The echocardiogram shows indirect images of mitral regurgitation, which are expressed by atrial dilation accompanied by signs of volume overload of the left ventricle (dilation of the cavity with increased systolic excursion of the septum and the posterior wall). In the rupture of the tendon cords, an erratic movement of the mitral valve is observed in diastole and the existence of multiple echoes in systole. In infective endocarditis the presence of warts can be detected; if these are not visible on the transthoracic echocardiogram, a transesophageal ultrasound should be performed , which is more sensitive.
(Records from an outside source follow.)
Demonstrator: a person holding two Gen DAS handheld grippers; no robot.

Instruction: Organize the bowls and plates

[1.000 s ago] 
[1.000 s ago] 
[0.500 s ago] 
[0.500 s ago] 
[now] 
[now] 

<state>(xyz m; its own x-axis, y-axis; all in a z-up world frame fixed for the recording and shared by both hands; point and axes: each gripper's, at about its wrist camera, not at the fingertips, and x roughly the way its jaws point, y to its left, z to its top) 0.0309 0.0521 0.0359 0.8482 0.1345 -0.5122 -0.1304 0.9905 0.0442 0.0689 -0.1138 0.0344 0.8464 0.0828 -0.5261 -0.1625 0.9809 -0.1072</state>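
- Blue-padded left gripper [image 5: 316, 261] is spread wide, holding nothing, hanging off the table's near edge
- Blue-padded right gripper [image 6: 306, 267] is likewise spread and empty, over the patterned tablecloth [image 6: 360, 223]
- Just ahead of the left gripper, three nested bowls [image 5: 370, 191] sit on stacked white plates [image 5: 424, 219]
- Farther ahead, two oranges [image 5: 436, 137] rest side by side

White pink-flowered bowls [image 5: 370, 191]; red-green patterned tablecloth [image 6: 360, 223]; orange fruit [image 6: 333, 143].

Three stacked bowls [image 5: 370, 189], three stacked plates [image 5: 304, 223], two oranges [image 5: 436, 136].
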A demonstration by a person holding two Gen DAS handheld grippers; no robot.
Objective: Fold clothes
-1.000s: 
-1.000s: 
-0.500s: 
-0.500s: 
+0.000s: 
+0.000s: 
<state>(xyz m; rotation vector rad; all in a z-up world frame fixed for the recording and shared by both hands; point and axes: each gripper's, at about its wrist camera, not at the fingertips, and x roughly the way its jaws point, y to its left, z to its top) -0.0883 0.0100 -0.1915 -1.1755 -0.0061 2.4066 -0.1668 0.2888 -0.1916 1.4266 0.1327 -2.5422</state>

The diagnosis of mitral regurgitation by Doppler is based on the detection of turbulent flow in the left atrium during systole. Regurgitation severity is established by the distance traveled by the turbulent jet within the atrium and the size of the atrium. With Doppler it can be seen that the turbulence of the regurgitant jet causes a color mosaic that is also correlated with the severity of the regurgitation. An eccentric regurgitation jet, which reaches the pulmonary veins, is usually indicative of severe mitral regurgitation.


The height of the v waves in the left atrium is increased, as is the mean atrial pressure and the end-diastolic pressure of the left ventricle. The measure of compliance of the atrium and ventricle is indicated, for a given volume of regurgitation, the elevation of these pressures. Angiography allows quantification of mitral regurgitation. Indeed, the injection of contrast into the left ventricle allows the atrium to be seen, to a greater or lesser extent, depending on the degree of valve incompetence. Prior to valve replacement, cardiac catheterization should be performed to confirm the severity of regurgitation, assess the status of ventricular function, and rule out associated valve injury or ischemic heart disease.